Cristall emphasizes digital safety in his presentations. He finds it important to educate Gen Z students about digital safety, because they grew up with technology like the Internet and social media.

“It can be particularly harmful for young people to make mistakes in ways that impact their digital footprints. Within the digital presentation…the most important part is the digital footprint, because it’s easy to make a mistake and sometimes the mistakes are significant and can be hard to undo,” Cristall said.

In his book What They Don’t Teach Teens, Cristall discusses important life skills he thinks teenagers should practice in order to stay safe in their adolescent years. He researched material for his book for five years and reflected on his own experiences as a teen. Cristall calls his book “the most challenging thing [he has] ever done.” 

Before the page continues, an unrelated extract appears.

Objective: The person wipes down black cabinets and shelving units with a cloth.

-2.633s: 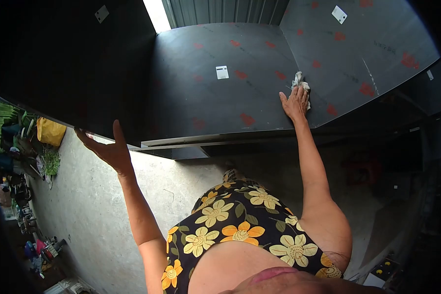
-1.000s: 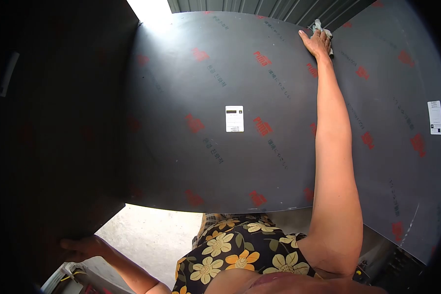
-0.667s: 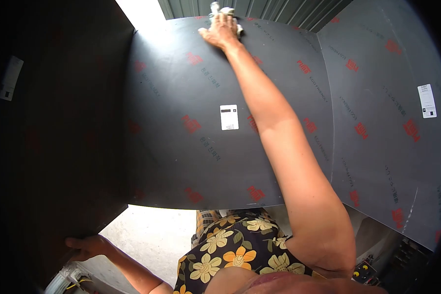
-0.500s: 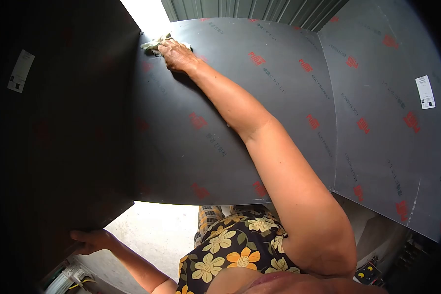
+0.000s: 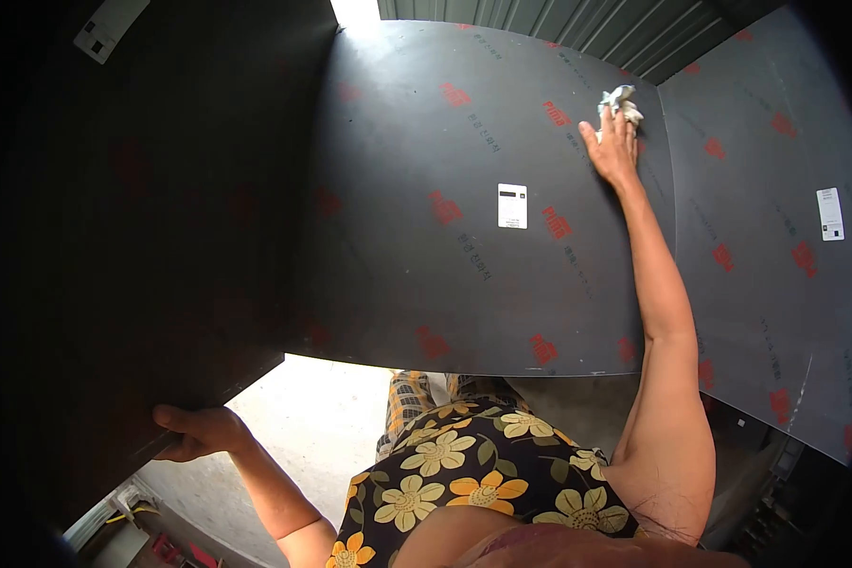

“I was able to draw upon my experience as a younger person when I realized you don’t climb to Mount Everest in a day, it’s [about the] small steps and it takes time and it can be painful and confusing and challenging. But you just keep taking a step forward,” Cristall said. “That’s really what my focus was as a young adult when…I was trying to reach my goals. Same thing when I wrote my book.”

The turmoil of Cristall’s adolescent years caused him trouble, even on a legal level. He advises teens struggling with mental health and safety issues to speak up and reach out for help to a trusted adult.

“When you’re struggling, when you’re hurting, and maybe it’s just a friend or a sibling or someone you care about and it’s hurting you to watch them struggle…one of the most important things you can do is talk to a trusted adult,” Cristall said. “You’ll be surprised how much people can understand, because they care about you and they don’t want to see you hurting. And they may not have all the answers, but they’ll help you find the answers. I think having someone by your side is just incredibly important.”